# Bit Storage?



## ffjdh (Apr 16, 2010)

How do you guys store your router bits. I store mine upright in a drawer in a piece of wood with 1/2" and 1/4" holes in it. The problem is the holes are too tight to easily put the bits in and take them out. Are there any tips/tricks for upright storage of bits?


----------



## jlord (Nov 16, 2009)

guitardemon said:


> How do you guys store your router bits. I store mine upright in a drawer in a piece of wood with 1/2" and 1/4" holes in it. The problem is the holes are too tight to easily put the bits in and take them out. Are there any tips/tricks for upright storage of bits?

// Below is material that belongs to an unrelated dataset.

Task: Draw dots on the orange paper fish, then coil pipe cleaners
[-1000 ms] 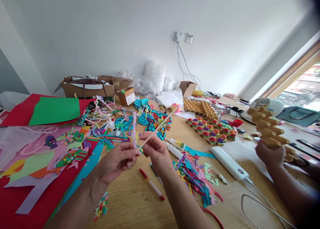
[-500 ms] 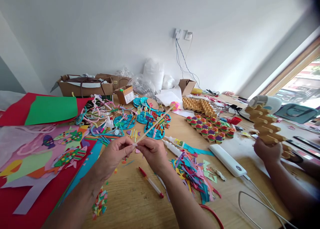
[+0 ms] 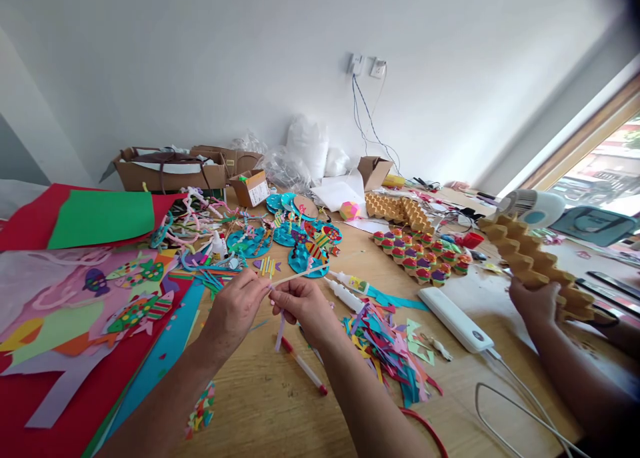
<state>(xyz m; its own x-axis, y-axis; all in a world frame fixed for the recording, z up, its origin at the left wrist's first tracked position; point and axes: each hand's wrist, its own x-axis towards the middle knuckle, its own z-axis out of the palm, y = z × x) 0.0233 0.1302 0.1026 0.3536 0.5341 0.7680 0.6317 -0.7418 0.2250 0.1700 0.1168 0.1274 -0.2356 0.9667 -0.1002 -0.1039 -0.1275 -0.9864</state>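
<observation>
My left hand (image 3: pixel 237 306) pinches the near end of a thin pale wooden stick (image 3: pixel 306 272), which slants up and away to the right. Close beside it, my right hand (image 3: pixel 306 306) has its thumb and fingers closed on a narrow light-purple paper strip (image 3: pixel 279 335), whose free end dangles below the fingers. The strip's upper part meets the stick between both hands; fingertips hide whether it is wrapped around. Under my hands, a red-capped pen (image 3: pixel 303 367) lies on the wooden table (image 3: pixel 250 418).
Right of my hands lie glue bottles (image 3: pixel 345 295), colored paper scraps (image 3: pixel 385 345) and a white power bank (image 3: pixel 455 319) with a cable. Blue decorated discs (image 3: pixel 305 261) sit beyond. Red paper (image 3: pixel 30 378) covers the left. Another person's hand (image 3: pixel 536 303) holds an egg-carton piece (image 3: pixel 530 258) at right.
The stick has swung lower to the right, away from the pink ball behind it. The purple strip now hangs below my right hand. The other person's carton piece has tilted.
</observation>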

Hi. I use MDF with holes as you. Drill the holes a fraction oversize so the shanks fit easily. 1/4" = 17/64" & 1/2" = 33/64". Or you can wrap sand paper around a dowel & sand to loosen up the holes.


----------



## Mike (Nov 22, 2004)

Read the sticky threads, they are packed with good information. In this section you will see an easy method for storing bits that works in a drawer, a wall cabinet or even on the side of your router table.


----------



## rwl7532 (Sep 8, 2011)

I first drilled the holes with the correct drill bit. Then I chucked up the appropriate router straight bit into the drill press. It widened the hole perfectly.

The result in the picture. Each bit slides in and out easily.


----------